SUPPLIED MATERIAL:
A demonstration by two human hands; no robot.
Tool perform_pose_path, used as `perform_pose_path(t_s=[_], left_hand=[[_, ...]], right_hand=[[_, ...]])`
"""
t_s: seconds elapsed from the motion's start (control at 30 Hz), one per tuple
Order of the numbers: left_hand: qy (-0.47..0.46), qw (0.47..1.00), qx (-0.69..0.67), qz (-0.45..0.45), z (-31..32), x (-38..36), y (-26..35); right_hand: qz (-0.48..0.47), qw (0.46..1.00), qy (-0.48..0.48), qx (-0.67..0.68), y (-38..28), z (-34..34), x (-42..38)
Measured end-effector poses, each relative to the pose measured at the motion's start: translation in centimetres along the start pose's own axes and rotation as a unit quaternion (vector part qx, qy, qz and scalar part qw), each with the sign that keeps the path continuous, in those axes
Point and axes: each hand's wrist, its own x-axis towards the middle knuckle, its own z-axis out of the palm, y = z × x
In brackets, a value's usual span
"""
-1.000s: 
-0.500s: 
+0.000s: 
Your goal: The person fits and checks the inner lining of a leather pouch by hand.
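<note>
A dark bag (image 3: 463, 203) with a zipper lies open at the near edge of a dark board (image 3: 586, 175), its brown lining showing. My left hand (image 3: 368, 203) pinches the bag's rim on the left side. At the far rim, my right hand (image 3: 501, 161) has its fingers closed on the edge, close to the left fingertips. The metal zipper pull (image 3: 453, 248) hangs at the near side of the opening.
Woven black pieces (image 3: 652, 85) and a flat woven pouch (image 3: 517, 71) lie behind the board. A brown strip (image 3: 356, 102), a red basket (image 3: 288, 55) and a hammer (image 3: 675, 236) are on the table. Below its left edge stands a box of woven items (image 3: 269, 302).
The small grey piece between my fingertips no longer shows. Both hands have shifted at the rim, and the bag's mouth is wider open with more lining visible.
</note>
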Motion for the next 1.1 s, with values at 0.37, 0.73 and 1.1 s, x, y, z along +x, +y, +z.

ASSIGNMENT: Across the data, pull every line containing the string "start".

EXERCISE ANSWER:
t_s: seconds elapsed from the motion's start (control at 30 Hz), one per tuple
Measured end-effector poses, each relative to the pose measured at the motion's start: translation in centimetres along the start pose's own axes and rotation as a unit quaternion (vector part qx, qy, qz and scalar part qw), each with the sign that keeps the path continuous, in those axes

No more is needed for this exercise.